Being inveterate transatlantic fliers for fifteen years, we’ve learned the inadvisability of allowing oneself to be plied with massive quantities of alcohol, heaping dollops of warm nuts, and other premium perks that wreak havoc on the system and contribute to jet lag.

We endeavour to be abstemious; not even overdosing on the vast array of video offerings. A drink or two, a meal, and then as much sleep as possible…which usually amounts to a few fitful hours at best.

I read more Elmore Leonard…a lovely terse, unadorned style…and knitted up the raveled sleeve of care until something resembling breakfast in a box was unceremoniously tossed in my lap…croissant, fruit cup, orange juice. Terrorism and inflated gas prices are the excuses for perfunctory service on airlines these days. Not the British Air I once knew. Most missed were the warm moist towels once periodically bestowed to revitalize you.


The new Heathrow Terminal Five, which seems exclusively for British Airways use, is very posh. Retrieving our luggage and sailing through customs, Julieanne made her usual first stop to the loo and I made mine to the cash machine or…as it’s called here, Hole-In-The-Wall…for spending cash and fare for the ensuing cab ride. The exchange rate is better using the ATMs than a Thomas Cook outlet. We then hit W.H. Smith for some bottled water, a packet of Flame Grilled Steak Crisps (steak-flavoured potato chips…our favourite), some English papers, and the London Time Out.
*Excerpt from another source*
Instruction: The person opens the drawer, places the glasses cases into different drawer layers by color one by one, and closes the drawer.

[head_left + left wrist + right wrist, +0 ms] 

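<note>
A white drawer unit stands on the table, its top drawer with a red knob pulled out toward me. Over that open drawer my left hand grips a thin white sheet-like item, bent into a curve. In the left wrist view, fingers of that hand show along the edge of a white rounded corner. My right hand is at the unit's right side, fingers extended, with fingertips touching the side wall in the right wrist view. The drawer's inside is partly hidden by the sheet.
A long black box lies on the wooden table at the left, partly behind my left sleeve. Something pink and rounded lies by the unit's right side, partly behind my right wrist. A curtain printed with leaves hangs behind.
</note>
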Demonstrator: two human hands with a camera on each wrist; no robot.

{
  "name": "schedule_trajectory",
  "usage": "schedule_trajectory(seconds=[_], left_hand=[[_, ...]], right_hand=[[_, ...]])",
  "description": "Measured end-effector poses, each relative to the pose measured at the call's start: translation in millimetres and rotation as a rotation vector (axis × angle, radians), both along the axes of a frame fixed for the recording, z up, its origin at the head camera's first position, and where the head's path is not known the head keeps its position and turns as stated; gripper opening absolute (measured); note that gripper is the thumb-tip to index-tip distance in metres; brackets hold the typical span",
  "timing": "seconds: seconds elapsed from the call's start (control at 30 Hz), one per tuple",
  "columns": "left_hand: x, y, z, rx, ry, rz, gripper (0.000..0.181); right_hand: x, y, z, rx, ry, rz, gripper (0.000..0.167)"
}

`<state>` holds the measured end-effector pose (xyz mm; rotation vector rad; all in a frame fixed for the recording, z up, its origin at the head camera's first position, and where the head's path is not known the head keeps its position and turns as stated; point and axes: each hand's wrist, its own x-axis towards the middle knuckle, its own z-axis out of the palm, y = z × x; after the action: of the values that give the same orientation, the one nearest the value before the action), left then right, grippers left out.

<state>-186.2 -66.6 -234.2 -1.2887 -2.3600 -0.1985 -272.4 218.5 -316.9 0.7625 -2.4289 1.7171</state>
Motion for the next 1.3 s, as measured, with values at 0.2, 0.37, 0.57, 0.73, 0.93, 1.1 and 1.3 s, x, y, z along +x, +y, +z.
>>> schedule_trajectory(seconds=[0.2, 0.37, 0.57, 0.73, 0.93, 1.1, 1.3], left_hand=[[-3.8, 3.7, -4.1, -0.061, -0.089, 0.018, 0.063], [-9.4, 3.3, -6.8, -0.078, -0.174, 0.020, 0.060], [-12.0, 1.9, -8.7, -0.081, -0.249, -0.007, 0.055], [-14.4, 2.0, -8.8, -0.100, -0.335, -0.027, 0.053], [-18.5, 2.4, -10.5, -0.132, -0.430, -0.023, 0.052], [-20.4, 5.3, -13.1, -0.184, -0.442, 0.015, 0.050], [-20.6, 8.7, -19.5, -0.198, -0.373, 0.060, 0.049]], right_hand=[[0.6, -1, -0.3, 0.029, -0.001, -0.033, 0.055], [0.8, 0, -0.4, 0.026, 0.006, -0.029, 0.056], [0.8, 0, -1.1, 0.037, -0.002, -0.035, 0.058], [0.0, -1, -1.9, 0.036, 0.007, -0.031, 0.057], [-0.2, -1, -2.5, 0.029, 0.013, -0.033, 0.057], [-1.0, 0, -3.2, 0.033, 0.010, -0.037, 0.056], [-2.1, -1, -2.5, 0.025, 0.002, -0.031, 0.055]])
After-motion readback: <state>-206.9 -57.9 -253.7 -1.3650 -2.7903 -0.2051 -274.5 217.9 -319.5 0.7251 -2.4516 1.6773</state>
Thus suitably arrayed, we hit the cab stand. Burdened with luggage and reaching a certain age, I regard a cab to and from the airport, rather than a cheaper bus or train shuttle, the same way I regard my theatre tickets…a necessary luxury of the best seat available. And the “best seat” is the back seat of a black cab that drops me right at the door of my destination. Traffic was remarkably light, due to the “credit crunch”, our cabbie claimed, whose whirlwind driving got us into the city in record time.

Our room was ready on our arrival, despite a 3pm check-in time. Our old mainstay, a nice one-bedroom flat on Upper St. Martin’s Lane, was taken off the market our last time here. Our new crash pad, an efficiency, with small kitchenette and en-suite bath, run by the French, is off Trafalgar, a half-minute walk to the Jubilee Bridge which takes you to the South Bank and the National, ten minutes away. So it’s still close to all our haunts.

The hotel/apt also houses the AUGUST: OSAGE COUNTY cast and my old stage comrade, Deanna Dunagan, the Tony-winner for Best Actress last year. Deanna and I did Shakespeare in Odessa, Texas, a zillion years ago and later dinner theatre out of Dallas. She’s the best actress I’ve ever worked with, so her Tony is no surprise to me. We’ve been communicating via computer. She used her clout to get us tickets for both THE WAR HORSE and THE PITMEN PAINTERS at the National, which were sold out.
After unpacking (shallow and narrow closets) and a revitalizing shower, I went walkabout while Julieanne flopped for a post-flight nap – our usual ritual. She’s pooped and I try to stay awake until 10 or 11 that night to get into the rhythm of the city.

The weather, much warmer and milder than that which we left, welcomed me “home”… for home it’s always felt to me since I was first here in ’82 for three months, filming my first screenplays…two Sherlock Holmes films that starred Ian Richardson.

Euphoria overwhelmed me as I jaunted to the Trafalgar Square Waterstone’s book store at the corner. I perused the new titles, surveyed some possibilities, but bought nothing. First time through is always a scouting mission. Until I’ve checked out Blackwell’s, Foyle’s, and a few other Charing Cross shops…and, of course, the glorious theatre book shop at the National, I’ll refrain from buying new titles.

I then strolled down The Strand to a card shop to find an appropriately scandalous card for a friend’s birthday; then back to the flat via Villiers St. to get the wife a cappuccino.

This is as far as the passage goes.